Exercise aim — Return the listing in full, word for word.

Stored data —
*** Block opens ***
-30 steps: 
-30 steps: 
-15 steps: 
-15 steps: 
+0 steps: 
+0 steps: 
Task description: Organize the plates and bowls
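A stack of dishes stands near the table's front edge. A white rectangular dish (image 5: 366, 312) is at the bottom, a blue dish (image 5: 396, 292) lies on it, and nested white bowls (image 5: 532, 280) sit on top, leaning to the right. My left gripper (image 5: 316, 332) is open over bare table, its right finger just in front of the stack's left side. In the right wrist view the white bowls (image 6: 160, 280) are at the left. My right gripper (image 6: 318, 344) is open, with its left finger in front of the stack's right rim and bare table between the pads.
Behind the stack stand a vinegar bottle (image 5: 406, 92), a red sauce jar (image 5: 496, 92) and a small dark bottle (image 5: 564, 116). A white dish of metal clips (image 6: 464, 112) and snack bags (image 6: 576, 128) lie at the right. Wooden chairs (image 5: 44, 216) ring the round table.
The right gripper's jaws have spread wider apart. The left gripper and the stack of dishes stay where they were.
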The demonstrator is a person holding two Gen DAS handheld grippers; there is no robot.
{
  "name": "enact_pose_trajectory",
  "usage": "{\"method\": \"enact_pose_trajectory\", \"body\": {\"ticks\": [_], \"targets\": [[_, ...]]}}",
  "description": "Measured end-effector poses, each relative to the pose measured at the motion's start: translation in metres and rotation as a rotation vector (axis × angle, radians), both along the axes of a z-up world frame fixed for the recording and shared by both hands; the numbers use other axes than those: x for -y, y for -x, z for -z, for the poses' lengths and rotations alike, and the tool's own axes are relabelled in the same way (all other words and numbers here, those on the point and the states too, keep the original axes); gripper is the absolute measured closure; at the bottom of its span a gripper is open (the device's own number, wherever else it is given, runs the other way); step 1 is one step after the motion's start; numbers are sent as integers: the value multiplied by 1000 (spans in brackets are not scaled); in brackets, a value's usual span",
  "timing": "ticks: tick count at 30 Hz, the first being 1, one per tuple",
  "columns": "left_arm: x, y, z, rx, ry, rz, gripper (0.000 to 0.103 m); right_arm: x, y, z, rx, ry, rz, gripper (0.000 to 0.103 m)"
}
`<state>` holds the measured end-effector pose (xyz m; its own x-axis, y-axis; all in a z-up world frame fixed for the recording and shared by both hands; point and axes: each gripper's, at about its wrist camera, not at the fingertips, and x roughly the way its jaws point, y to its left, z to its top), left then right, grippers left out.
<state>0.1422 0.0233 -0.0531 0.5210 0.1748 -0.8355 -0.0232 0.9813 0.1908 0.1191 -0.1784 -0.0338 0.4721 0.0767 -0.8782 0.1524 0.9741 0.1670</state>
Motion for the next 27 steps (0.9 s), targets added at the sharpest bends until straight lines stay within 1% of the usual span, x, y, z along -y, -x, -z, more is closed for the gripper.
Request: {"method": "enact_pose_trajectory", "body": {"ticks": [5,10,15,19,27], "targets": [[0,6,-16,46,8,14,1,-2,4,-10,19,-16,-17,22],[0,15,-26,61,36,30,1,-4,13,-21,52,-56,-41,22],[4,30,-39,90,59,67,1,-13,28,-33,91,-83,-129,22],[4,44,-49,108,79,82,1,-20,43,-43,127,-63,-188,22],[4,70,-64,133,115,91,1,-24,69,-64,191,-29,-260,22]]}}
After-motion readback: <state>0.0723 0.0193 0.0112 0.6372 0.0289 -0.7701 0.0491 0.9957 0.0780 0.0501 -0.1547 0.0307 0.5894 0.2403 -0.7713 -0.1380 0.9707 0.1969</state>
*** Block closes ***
Response —
-30 steps: 
-30 steps: 
-15 steps: 
-15 steps: 
+0 steps: 
+0 steps: 
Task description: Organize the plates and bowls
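A stack of dishes stands near the table's front edge. A white rectangular dish (image 5: 366, 312) is at the bottom, a blue dish (image 5: 396, 292) lies on it, and nested white bowls (image 5: 532, 280) sit on top, leaning to the right. My left gripper (image 5: 316, 332) is open over bare table, its right finger just in front of the stack's left side. In the right wrist view the white bowls (image 6: 160, 280) are at the left. My right gripper (image 6: 318, 344) is open, with its left finger in front of the stack's right rim and bare table between the pads.
Behind the stack stand a vinegar bottle (image 5: 406, 92), a red sauce jar (image 5: 496, 92) and a small dark bottle (image 5: 564, 116). A white dish of metal clips (image 6: 464, 112) and snack bags (image 6: 576, 128) lie at the right. Wooden chairs (image 5: 44, 216) ring the round table.
The right gripper's jaws have spread wider apart. The left gripper and the stack of dishes stay where they were.
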The demonstrator is a person holding two Gen DAS handheld grippers; there is no robot.
{
  "name": "enact_pose_trajectory",
  "usage": "{\"method\": \"enact_pose_trajectory\", \"body\": {\"ticks\": [_], \"targets\": [[_, ...]]}}",
  "description": "Measured end-effector poses, each relative to the pose measured at the motion's start: translation in metres and rotation as a rotation vector (axis × angle, radians), both along the axes of a z-up world frame fixed for the recording and shared by both hands; the numbers use other axes than those: x for -y, y for -x, z for -z, for the poses' lengths and rotations alike, and the tool's own axes are relabelled in the same way (all other words and numbers here, those on the point and the states too, keep the original axes); gripper is the absolute measured closure; at the bottom of its span a gripper is open (the device's own number, wherever else it is given, runs the other way); step 1 is one step after the motion's start; numbers are sent as integers: the value multiplied by 1000 (spans in brackets are not scaled); in brackets, a value's usual span",
  "timing": "ticks: tick count at 30 Hz, the first being 1, one per tuple",
  "columns": "left_arm: x, y, z, rx, ry, rz, gripper (0.000 to 0.103 m); right_arm: x, y, z, rx, ry, rz, gripper (0.000 to 0.103 m)"
}
`<state>` holds the measured end-effector pose (xyz m; its own x-axis, y-axis; all in a z-up world frame fixed for the recording and shared by both hands; point and axes: each gripper's, at about its wrist camera, not at the fingertips, and x roughly the way its jaws point, y to its left, z to its top), left then right, grippers left out.
<state>0.1422 0.0233 -0.0531 0.5210 0.1748 -0.8355 -0.0232 0.9813 0.1908 0.1191 -0.1784 -0.0338 0.4721 0.0767 -0.8782 0.1524 0.9741 0.1670</state>
Motion for the next 27 steps (0.9 s), targets added at the sharpest bends until straight lines stay within 1% of the usual span, x, y, z along -y, -x, -z, more is closed for the gripper.
Request: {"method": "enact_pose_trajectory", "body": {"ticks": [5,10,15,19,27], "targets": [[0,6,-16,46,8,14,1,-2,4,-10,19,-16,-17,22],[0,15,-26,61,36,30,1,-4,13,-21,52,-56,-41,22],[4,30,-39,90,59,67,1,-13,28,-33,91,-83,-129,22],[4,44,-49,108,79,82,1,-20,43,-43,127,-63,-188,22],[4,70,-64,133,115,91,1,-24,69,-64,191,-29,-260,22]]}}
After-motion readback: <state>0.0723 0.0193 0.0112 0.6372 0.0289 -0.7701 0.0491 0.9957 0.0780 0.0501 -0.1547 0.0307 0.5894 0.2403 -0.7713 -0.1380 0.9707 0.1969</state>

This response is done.